**What to produce:**
Copy the listing below letter for letter, passing over each picture.

**Material for the task:**
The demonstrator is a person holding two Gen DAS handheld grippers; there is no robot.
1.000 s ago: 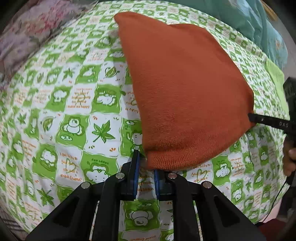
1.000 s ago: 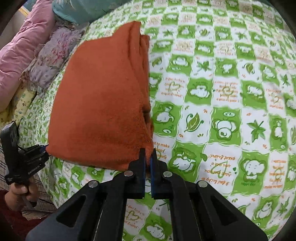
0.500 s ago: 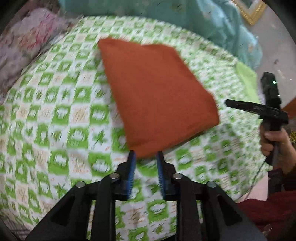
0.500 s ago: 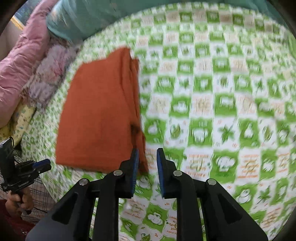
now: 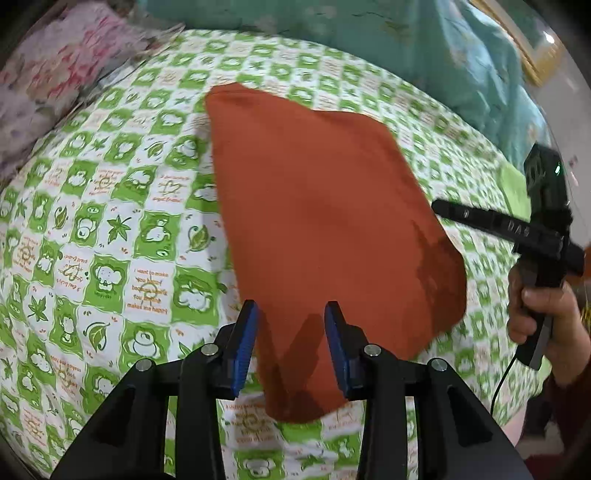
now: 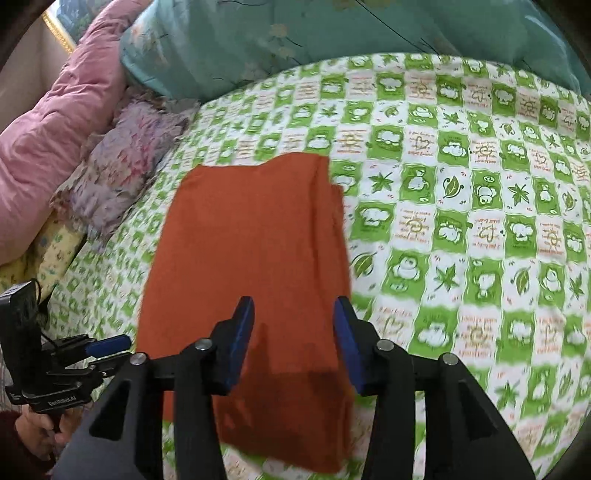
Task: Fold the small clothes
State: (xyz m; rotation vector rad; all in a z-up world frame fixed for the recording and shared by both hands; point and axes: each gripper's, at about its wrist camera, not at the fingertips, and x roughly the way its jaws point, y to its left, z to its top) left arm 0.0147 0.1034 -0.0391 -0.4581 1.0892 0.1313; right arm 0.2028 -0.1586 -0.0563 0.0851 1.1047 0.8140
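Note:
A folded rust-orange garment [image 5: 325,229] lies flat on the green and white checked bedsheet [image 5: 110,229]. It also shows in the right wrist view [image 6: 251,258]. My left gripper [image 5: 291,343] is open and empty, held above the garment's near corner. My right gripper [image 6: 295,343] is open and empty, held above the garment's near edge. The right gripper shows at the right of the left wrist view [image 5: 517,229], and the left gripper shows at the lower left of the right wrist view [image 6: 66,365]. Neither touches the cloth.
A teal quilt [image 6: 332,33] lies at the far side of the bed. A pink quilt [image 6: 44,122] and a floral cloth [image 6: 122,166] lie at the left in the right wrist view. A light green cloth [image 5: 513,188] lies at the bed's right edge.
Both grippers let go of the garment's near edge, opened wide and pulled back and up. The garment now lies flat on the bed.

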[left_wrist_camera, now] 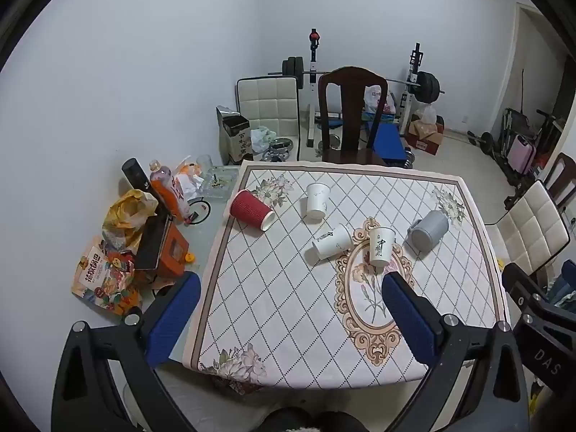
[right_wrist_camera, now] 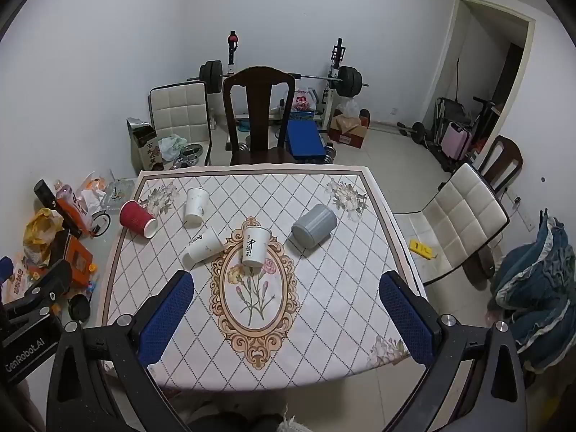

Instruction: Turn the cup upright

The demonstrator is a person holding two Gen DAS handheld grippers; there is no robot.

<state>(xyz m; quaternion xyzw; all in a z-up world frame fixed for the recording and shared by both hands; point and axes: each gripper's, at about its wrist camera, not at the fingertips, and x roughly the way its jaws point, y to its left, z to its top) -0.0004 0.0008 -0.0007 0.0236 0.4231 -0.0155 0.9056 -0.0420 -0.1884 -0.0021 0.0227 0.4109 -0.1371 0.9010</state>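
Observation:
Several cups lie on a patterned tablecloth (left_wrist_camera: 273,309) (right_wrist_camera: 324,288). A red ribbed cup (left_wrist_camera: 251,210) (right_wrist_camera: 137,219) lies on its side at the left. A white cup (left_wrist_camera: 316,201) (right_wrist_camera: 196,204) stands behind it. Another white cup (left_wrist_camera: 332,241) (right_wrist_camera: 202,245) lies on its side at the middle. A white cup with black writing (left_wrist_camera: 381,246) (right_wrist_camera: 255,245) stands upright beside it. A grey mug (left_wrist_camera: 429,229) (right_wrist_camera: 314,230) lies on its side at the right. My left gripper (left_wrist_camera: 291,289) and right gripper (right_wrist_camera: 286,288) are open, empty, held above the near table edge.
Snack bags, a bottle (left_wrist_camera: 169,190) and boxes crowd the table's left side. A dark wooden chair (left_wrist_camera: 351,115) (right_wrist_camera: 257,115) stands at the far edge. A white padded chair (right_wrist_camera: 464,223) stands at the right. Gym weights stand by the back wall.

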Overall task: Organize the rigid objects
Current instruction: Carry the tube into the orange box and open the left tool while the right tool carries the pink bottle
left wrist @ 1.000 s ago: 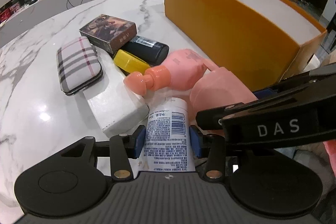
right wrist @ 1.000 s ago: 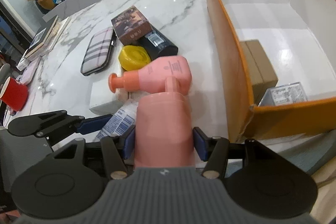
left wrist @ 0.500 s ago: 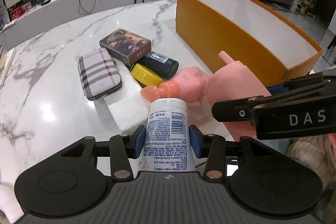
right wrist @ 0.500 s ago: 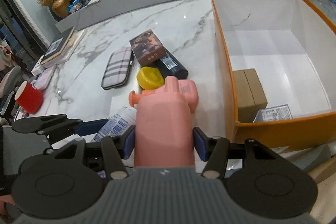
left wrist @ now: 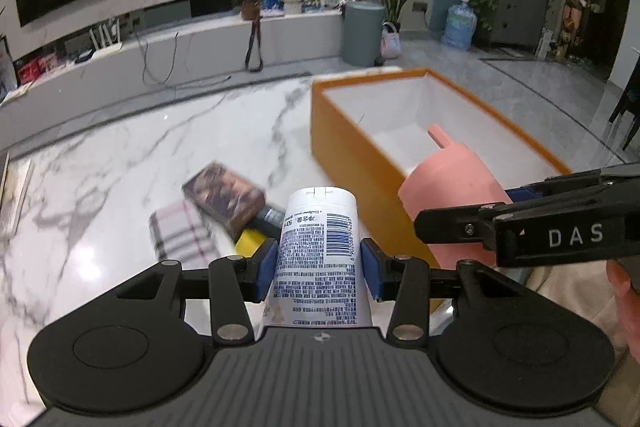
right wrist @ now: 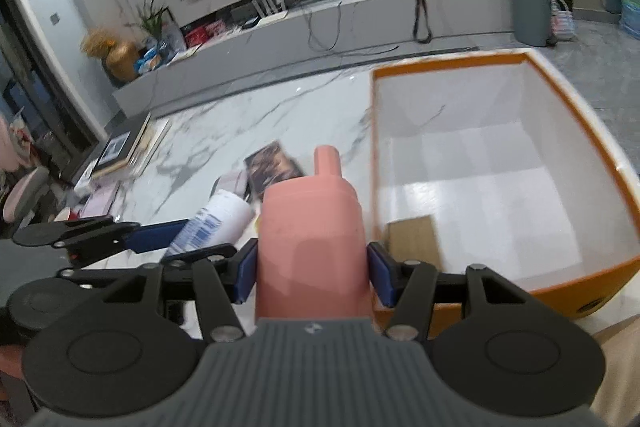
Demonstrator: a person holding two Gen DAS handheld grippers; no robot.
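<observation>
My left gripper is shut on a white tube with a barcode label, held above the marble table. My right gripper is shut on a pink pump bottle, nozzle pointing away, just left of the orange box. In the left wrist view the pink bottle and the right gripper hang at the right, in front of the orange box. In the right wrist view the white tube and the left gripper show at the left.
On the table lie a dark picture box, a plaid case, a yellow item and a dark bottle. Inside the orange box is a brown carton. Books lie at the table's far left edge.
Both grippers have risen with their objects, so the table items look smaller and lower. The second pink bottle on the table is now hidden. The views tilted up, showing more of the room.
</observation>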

**Expected output:**
The demonstrator is a person holding two Gen DAS handheld grippers; there is no robot.
1.000 s ago: 
1.000 s ago: 
0.500 s ago: 
0.500 s ago: 
now: 
now: 
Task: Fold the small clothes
State: (xyz m; rotation vector rad; all in a z-up world frame fixed for the recording and shared by both hands; point and axes: each gripper's, at about its wrist camera, not at the fingertips, and x roughly the way its jaws point, y to its left, z to its top) left arm 0.0147 0.1034 -0.0391 -0.4581 1.0892 0.1313; right arm 0.2028 -0.1586 -0.0563 0.0851 1.1047 0.8140
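Note:
A folded rust-orange garment [image 5: 325,229] lies flat on the green and white checked bedsheet [image 5: 110,229]. It also shows in the right wrist view [image 6: 251,258]. My left gripper [image 5: 291,343] is open and empty, held above the garment's near corner. My right gripper [image 6: 295,343] is open and empty, held above the garment's near edge. The right gripper shows at the right of the left wrist view [image 5: 517,229], and the left gripper shows at the lower left of the right wrist view [image 6: 66,365]. Neither touches the cloth.
A teal quilt [image 6: 332,33] lies at the far side of the bed. A pink quilt [image 6: 44,122] and a floral cloth [image 6: 122,166] lie at the left in the right wrist view. A light green cloth [image 5: 513,188] lies at the bed's right edge.
Both grippers let go of the garment's near edge, opened wide and pulled back and up. The garment now lies flat on the bed.
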
[left_wrist_camera, now] 
[right_wrist_camera, now] 

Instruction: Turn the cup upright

The demonstrator is a person holding two Gen DAS handheld grippers; there is no robot.

<state>(xyz m; quaternion xyzw; all in a z-up world frame fixed for the recording and shared by both hands; point and axes: each gripper's, at about its wrist camera, not at the fingertips, and x roughly the way its jaws point, y to its left, z to its top) -0.0004 0.0008 -0.0007 0.0236 0.4231 -0.0155 0.9056 -0.0420 -0.1884 -0.0021 0.0227 0.4109 -0.1371 0.9010</state>
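Observation:
Several cups lie on a patterned tablecloth (left_wrist_camera: 273,309) (right_wrist_camera: 324,288). A red ribbed cup (left_wrist_camera: 251,210) (right_wrist_camera: 137,219) lies on its side at the left. A white cup (left_wrist_camera: 316,201) (right_wrist_camera: 196,204) stands behind it. Another white cup (left_wrist_camera: 332,241) (right_wrist_camera: 202,245) lies on its side at the middle. A white cup with black writing (left_wrist_camera: 381,246) (right_wrist_camera: 255,245) stands upright beside it. A grey mug (left_wrist_camera: 429,229) (right_wrist_camera: 314,230) lies on its side at the right. My left gripper (left_wrist_camera: 291,289) and right gripper (right_wrist_camera: 286,288) are open, empty, held above the near table edge.
Snack bags, a bottle (left_wrist_camera: 169,190) and boxes crowd the table's left side. A dark wooden chair (left_wrist_camera: 351,115) (right_wrist_camera: 257,115) stands at the far edge. A white padded chair (right_wrist_camera: 464,223) stands at the right. Gym weights stand by the back wall.
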
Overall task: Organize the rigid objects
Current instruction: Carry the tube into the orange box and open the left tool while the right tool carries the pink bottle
left wrist @ 1.000 s ago: 
right wrist @ 1.000 s ago: 
left wrist @ 0.500 s ago: 
right wrist @ 0.500 s ago: 
left wrist @ now: 
right wrist @ now: 
Demonstrator: a person holding two Gen DAS handheld grippers; no robot.
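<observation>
My left gripper is shut on a white tube with a barcode label, held above the marble table. My right gripper is shut on a pink pump bottle, nozzle pointing away, just left of the orange box. In the left wrist view the pink bottle and the right gripper hang at the right, in front of the orange box. In the right wrist view the white tube and the left gripper show at the left.
On the table lie a dark picture box, a plaid case, a yellow item and a dark bottle. Inside the orange box is a brown carton. Books lie at the table's far left edge.
Both grippers have risen with their objects, so the table items look smaller and lower. The second pink bottle on the table is now hidden. The views tilted up, showing more of the room.
</observation>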

Nothing else remains for this exercise.